| TO DO |
All lines between the start of the listing below and the line containing "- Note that", inclusive, must be repeated exactly.
DATA PROVIDED section start
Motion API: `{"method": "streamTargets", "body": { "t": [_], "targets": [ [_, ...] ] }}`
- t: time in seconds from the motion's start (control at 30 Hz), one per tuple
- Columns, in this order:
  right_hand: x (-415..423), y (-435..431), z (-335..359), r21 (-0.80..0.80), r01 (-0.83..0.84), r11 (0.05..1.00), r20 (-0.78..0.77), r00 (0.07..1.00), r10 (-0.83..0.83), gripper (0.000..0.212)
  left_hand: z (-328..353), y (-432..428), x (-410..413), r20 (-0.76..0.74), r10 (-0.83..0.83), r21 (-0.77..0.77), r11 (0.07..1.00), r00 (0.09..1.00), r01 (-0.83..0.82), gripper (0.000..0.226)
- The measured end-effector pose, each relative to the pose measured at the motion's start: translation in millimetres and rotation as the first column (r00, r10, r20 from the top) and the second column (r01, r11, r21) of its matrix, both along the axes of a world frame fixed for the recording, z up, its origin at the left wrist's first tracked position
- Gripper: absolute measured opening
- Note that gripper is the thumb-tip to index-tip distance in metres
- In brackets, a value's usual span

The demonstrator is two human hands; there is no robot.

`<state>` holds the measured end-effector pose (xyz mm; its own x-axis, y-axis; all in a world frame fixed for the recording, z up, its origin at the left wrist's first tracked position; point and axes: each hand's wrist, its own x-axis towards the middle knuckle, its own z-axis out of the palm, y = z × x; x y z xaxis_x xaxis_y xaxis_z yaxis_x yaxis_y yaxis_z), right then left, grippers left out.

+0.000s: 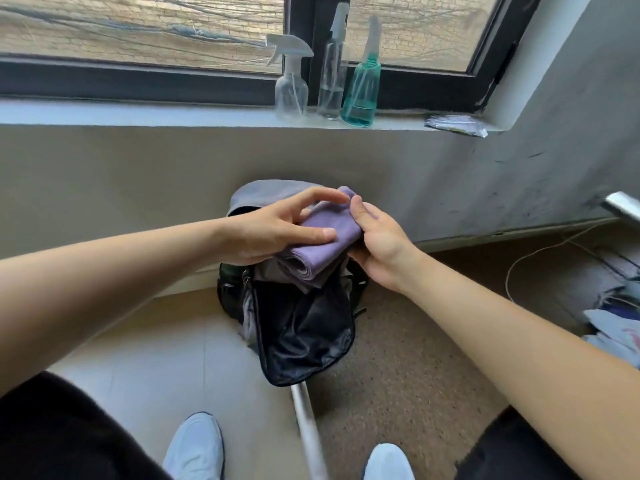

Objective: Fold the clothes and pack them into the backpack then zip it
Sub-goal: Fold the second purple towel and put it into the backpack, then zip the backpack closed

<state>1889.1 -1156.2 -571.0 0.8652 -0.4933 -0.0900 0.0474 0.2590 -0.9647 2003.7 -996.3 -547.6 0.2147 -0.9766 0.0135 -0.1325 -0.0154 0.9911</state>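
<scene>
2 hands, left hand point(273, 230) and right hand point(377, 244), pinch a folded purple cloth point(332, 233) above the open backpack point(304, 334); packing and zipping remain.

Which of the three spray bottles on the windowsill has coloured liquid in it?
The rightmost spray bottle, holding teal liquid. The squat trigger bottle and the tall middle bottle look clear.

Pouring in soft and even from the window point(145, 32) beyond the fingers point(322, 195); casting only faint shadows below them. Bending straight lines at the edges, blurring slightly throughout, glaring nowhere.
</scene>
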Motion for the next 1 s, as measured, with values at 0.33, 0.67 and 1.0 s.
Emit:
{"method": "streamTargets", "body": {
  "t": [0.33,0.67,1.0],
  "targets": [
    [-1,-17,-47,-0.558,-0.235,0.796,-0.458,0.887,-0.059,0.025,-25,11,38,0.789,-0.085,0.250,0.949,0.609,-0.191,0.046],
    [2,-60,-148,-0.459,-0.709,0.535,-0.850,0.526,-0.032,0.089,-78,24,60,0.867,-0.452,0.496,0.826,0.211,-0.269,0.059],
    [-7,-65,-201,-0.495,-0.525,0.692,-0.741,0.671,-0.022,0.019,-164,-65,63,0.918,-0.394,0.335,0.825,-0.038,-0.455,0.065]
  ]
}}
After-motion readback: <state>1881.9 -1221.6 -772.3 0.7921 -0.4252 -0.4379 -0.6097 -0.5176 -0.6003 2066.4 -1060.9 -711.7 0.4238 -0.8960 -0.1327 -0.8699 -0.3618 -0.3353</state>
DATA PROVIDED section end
| RESPONSE |
Motion API: `{"method": "streamTargets", "body": { "t": [_], "targets": [ [_, ...] ] }}`
- t: time in seconds from the motion's start (control at 30 Hz), one per tuple
- Columns, in this order:
  right_hand: x (-415..423), y (-435..431), z (-335..359), r21 (-0.80..0.80), r01 (-0.83..0.84), r11 (0.05..1.00), r20 (-0.78..0.77), r00 (0.07..1.00), r10 (-0.83..0.83), gripper (0.000..0.212)
  left_hand: z (-328..353), y (-432..428), x (-410..413), r20 (-0.76..0.74), r10 (-0.83..0.83), r21 (-0.77..0.77), r11 (0.07..1.00), r00 (0.09..1.00), r01 (-0.83..0.82), gripper (0.000..0.226)
- The measured end-effector pose, each relative to the pose measured at the motion's start: translation in millimetres and rotation as the first column (r00, r10, r20 from the top) and the second column (r01, r11, r21) of its matrix, both along the axes of a world frame fixed for the recording, z up, its origin at the left wrist's first tracked position
- Gripper: absolute measured opening
- Note that gripper is the thumb-tip to index-tip distance in metres

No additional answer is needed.